Another day, another libraries-are-dead article making the rounds. This one comes from Techcrunch, a publication I normally enjoy reading for its thoughtful analysis of technology issues, or the latest gadgets. This time a writer named MG Siegler wrote the following:
A simple link. That’s all it took to unleash a hailstorm of angry emails, messages, tweets, and comments. Why? I dared wonder if libraries will continue to exist in the future.
I mean, it’s not that crazy a notion, right? (If you’re a librarian, you’re not allowed to answer that.)
Well, Mr. Siegler, I work as a Library Technician for a community college. I take your comment as an invitation to answer that question. Where do we start?
The whole firestorm began when the Techcrunch writer linked his article to another from another site I enjoy namely Wired. The article by Art Brodsky entitled The Abomination of Ebooks: They Price People Out of Reading, details issues like pricing for libraries (hint: it’s pricey), and locking an e-book to a certain platform like Kindle. I get it. I read articles about Digital Rights Management, plus I elected to buy the paperbacks of the George R.R. Martin books after my Kobo copies couldn’t transfer from my Kobo to Samsung. It threw money down the drain, and I shook my fist at whatever corporate powers locking my books down after I bought them. (Kobo did send me an e-mail about a workaround for transferring the files. Trust me it’s not worth the effort and I am all about the effort.)

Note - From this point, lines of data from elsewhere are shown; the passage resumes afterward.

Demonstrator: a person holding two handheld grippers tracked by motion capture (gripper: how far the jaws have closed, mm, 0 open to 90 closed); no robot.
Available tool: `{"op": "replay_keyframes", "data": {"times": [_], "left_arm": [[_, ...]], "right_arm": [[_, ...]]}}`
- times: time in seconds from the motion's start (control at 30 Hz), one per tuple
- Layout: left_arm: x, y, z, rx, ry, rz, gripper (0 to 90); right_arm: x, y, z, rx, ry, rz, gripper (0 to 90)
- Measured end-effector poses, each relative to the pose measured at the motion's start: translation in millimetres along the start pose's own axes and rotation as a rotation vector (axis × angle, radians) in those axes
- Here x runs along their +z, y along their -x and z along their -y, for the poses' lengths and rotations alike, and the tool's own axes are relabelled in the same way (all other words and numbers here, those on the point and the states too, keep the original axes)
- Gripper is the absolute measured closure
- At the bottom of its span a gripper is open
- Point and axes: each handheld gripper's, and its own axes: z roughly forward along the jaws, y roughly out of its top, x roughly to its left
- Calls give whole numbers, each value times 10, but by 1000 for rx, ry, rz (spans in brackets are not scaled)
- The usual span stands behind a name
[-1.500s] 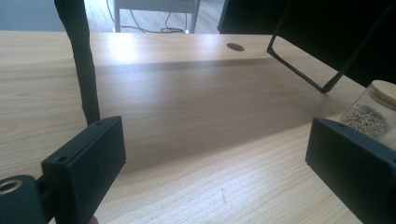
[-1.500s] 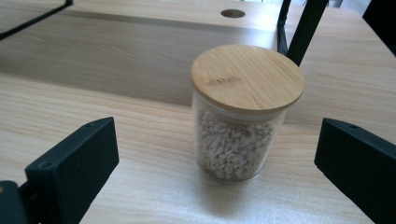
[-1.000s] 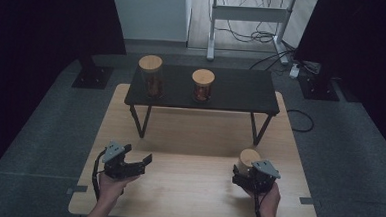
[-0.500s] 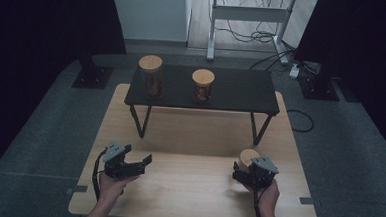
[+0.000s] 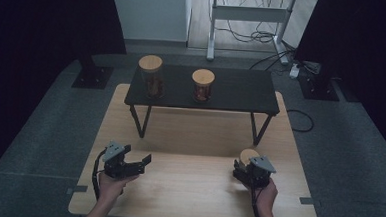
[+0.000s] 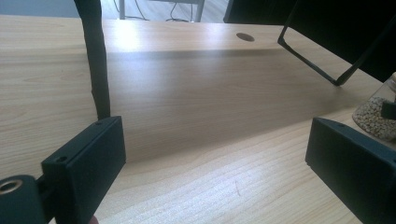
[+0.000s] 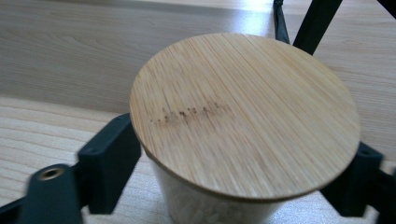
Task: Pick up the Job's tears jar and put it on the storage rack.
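Note:
A small glass jar with a round bamboo lid (image 5: 249, 154) (image 7: 245, 114) stands on the wooden table near its right front. It holds pale grains. My right gripper (image 5: 245, 165) (image 7: 233, 175) reaches around the jar just under the lid. Its jaws have just been closing and now press on the glass from both sides. My left gripper (image 5: 143, 165) (image 6: 215, 163) hovers low over the left front of the table, open, with only bare wood between its jaws. The same jar (image 6: 377, 116) sits at the right edge of the left gripper view.
A low black bench (image 5: 232, 85) stands across the far half of the wooden table (image 5: 194, 138), on thin black legs (image 5: 258, 129). Two more lidded jars (image 5: 150, 76) (image 5: 203, 84) stand on it. One bench leg (image 6: 95, 60) rises close ahead of my left gripper.
The right gripper's jaws went from wide apart beside the jar to closed against it. The left gripper and the jars on the bench stayed where they were.

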Motion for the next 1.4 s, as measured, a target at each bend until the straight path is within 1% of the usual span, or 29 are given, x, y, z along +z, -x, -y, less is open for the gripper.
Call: {"op": "replay_keyframes", "data": {"times": [0.17,0.63,1.2,1.4], "left_arm": [[1,-1,0,0,-1,0,46],[6,-3,4,-1,-2,0,46],[9,5,5,-2,-3,2,47],[10,5,8,-2,-3,2,47]], "right_arm": [[-4,22,10,2,4,-4,247],[-4,1,31,6,13,4,249],[-6,13,56,2,23,-1,250],[-26,24,68,9,43,-1,250]]}}
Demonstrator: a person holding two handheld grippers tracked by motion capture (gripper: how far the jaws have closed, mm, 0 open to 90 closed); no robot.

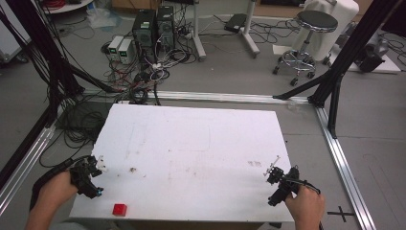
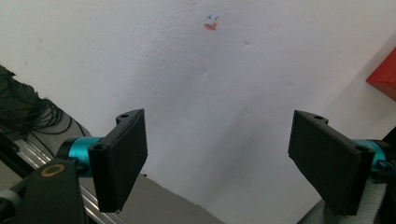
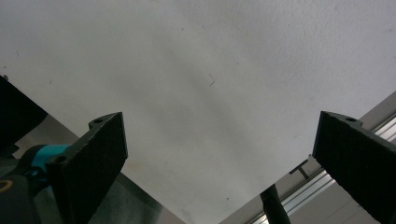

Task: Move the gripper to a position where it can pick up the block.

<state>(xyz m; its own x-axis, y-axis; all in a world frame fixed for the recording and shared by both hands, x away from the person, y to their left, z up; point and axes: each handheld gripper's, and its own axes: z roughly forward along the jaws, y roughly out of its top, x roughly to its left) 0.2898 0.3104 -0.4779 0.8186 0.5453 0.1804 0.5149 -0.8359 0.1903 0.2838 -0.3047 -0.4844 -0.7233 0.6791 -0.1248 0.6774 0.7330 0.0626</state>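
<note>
A person stands at the near edge of a white surface point(image 1: 191, 143), a two-jaw gripper in each hand and nothing yet picked up. At the near left corner the left gripper point(image 1: 88, 177) hangs just over the edge of the board; seen in the left gripper view, its jaws stand wide apart with only bare white between them. A small red block point(image 1: 119, 209), the one loose object on the board, lies flat close to the near edge, just to the right of that gripper and nearer to the person; in the left gripper view it point(image 2: 384, 77) cuts in at the right border, outside the gap of the jaws. Farther right, a few faint marks dot the middle of the board. At the near right corner the right gripper point(image 1: 282, 184) is held low over the surface, its jaws likewise spread wide and empty, well apart from the block.

By the look of it, the work is at its opening step, the approach to the block. The next move would seem to fall to the left gripper: swing right and toward the near edge, bring the open jaws down on either side of the block, then close.
</note>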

Between both these articles, both pretty much saying e-books are software than actual books, it’s best to say libraries are DOOMED! (Insert ominous music here.) People can Google, so says Mr. Siegler, a man who works for Google Ventre. (According to his bio MG Siegler is a general partner at Google Ventures, where he primarily focuses on seed and early-stage investments.) Overall both articles lack coherence and this comes from a woman dashing off blog posts by the seat of her pants.
Yes, libraries have changed, and continue to evolve. We don’t have card catalogues, people use Millennium for their easily accessible computers, but reading still remains the driving force. Libraries still house materials to allow users access and use of them. Millennium has a strong English as an Additional Language section. Why? As a newcomer, refugee or not, the money in your back account will go the basics: food, shelter, and clothing. Yet, to get ahead one needs to learn English. What if the person can’t quite their job? Get to a library for the materials and perhaps a shot at conversation circles at the local branch.

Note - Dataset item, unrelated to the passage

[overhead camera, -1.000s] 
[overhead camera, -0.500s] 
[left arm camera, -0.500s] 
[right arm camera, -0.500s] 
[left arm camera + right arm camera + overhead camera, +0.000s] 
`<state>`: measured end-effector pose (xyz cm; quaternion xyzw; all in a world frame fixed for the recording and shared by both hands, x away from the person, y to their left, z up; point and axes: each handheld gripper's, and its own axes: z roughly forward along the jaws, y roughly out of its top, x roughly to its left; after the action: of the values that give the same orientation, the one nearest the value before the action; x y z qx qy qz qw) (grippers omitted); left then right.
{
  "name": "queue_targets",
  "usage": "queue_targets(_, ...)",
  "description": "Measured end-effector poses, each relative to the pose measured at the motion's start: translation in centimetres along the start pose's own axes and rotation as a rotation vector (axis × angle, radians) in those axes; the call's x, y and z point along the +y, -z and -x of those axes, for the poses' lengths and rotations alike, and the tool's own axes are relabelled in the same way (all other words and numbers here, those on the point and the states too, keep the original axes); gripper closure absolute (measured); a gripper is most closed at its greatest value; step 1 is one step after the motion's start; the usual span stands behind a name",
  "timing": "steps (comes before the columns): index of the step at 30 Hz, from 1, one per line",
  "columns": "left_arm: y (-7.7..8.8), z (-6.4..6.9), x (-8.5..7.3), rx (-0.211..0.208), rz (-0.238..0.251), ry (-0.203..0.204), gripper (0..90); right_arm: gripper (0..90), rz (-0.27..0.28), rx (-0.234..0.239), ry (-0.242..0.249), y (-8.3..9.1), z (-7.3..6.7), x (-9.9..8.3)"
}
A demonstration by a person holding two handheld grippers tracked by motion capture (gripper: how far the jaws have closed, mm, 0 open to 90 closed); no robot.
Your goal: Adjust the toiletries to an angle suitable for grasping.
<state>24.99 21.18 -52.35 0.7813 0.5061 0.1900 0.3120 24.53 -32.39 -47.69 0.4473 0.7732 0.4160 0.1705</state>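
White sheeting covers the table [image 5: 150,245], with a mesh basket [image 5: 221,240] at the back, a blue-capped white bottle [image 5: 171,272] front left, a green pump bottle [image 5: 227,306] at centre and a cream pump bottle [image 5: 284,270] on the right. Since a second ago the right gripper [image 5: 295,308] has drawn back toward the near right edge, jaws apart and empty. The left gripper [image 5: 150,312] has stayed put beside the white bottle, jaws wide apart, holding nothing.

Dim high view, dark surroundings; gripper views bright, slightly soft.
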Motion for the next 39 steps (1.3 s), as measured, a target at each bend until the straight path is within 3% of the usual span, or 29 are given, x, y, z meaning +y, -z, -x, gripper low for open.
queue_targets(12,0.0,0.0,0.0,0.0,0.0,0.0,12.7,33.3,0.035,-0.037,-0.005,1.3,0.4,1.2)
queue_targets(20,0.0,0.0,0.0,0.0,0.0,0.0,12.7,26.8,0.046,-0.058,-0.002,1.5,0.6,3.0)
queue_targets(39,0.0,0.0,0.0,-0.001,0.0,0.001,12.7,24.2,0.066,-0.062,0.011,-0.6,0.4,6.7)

What about the technologically savvy young people. Yes, they do like their smartphones. They also like books. Take a good look at the movies coming out and see the screen adaptations turning characters like Harry Potter or Katniss Everdeen into flesh and blood. Books are dead alright as everyone knows fan fiction springs from an original imagination.
If libraries are so dead why are universities and colleges offering information literacy classes? If everything is so easy to Google, why can’t students find peer-reviewed articles, even with Google Scholar? On the surface it sounds like access issues. (Open access articles does deserve its own post.) Go deeper and find people still need to talk to somebody about the next book after they’re done with the series, they needs a quiet place to study, or a quick lesson in how to find an article.

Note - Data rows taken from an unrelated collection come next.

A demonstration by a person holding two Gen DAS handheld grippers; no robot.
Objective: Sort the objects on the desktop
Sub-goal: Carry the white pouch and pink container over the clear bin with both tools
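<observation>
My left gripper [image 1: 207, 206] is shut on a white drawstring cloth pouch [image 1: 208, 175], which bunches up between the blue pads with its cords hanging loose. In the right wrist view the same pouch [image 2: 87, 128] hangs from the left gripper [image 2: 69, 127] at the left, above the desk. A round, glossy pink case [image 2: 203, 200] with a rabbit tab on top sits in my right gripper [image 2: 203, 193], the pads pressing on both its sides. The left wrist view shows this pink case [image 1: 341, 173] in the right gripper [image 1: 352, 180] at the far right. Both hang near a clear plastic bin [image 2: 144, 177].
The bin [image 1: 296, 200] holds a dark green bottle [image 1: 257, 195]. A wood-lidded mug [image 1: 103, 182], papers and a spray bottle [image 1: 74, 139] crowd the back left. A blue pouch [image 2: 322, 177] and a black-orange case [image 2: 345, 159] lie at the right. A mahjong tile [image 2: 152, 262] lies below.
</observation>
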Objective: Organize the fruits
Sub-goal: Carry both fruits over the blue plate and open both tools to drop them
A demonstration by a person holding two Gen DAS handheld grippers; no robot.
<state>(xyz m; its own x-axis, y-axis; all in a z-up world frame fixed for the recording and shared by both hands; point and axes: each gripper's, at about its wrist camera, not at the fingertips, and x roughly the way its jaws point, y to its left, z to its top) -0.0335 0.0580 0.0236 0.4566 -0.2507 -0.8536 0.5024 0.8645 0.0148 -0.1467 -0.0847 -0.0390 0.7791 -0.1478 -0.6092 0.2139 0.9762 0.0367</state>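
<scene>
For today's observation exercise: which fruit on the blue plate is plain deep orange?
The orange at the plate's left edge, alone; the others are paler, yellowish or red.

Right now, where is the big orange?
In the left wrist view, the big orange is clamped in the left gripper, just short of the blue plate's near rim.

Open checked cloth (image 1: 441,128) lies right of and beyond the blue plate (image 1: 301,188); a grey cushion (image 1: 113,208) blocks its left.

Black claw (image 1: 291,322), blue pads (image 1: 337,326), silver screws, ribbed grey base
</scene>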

Libraries are not about the stuff in them, it’s only one part of the equation. The rest involves interaction, it involves keeping information free and accessible, and it definitely involves the revolutionary act of reading for the heck of it. In an age of library cuts in schools, public libraries are the line we hold in the battle against ignorance. Technology isn’t killing libraries as things like social media may help strengthen the relationship. As Benjamin Giles wrote on March 6 in the Winnipeg Free Press:
Of course, some may ask why they would even bother to go to the library if they can just borrow online. The answer is a library is about more than just the books themselves; it is also about building a relationship between a librarian and patrons, which studies show helps citizens become more engaged with reading. Thanks to technology, this relationship can become stronger than ever.
In a little while another article will surface about the death of the library, with more articles detailing why it’s not. In reality my post is another drop in the bucket in this debate. Perhaps what keeps libraries a live is we are still talking about them, thinking about their place, and people still keep saying yes. If the dialogue was not happening, then the library would truly die as we take it for granted. To the MG Sieglers of the world, keep saying the library will die, and the lively debate will tell you those buildings with books will still have a pulse.
- The End Of The Library (techcrunch.com)
- The Abomination of Ebooks: They Price People Out of Reading (Wired.com)
2 thoughts on “The Many Lives, and Rumoured Deaths, of the Library”
As a Library and Information Science graduate student, I agree with the points you made in your post. Information is a commodity and right now, it’s in high demand. Libraries provide access to information and e-books won’t run information organizations to the ground. If anything, they provide library employees with more material to catalogue and add to collections, as well as consider drawing in more patrons by including e-books in their collections. Good post!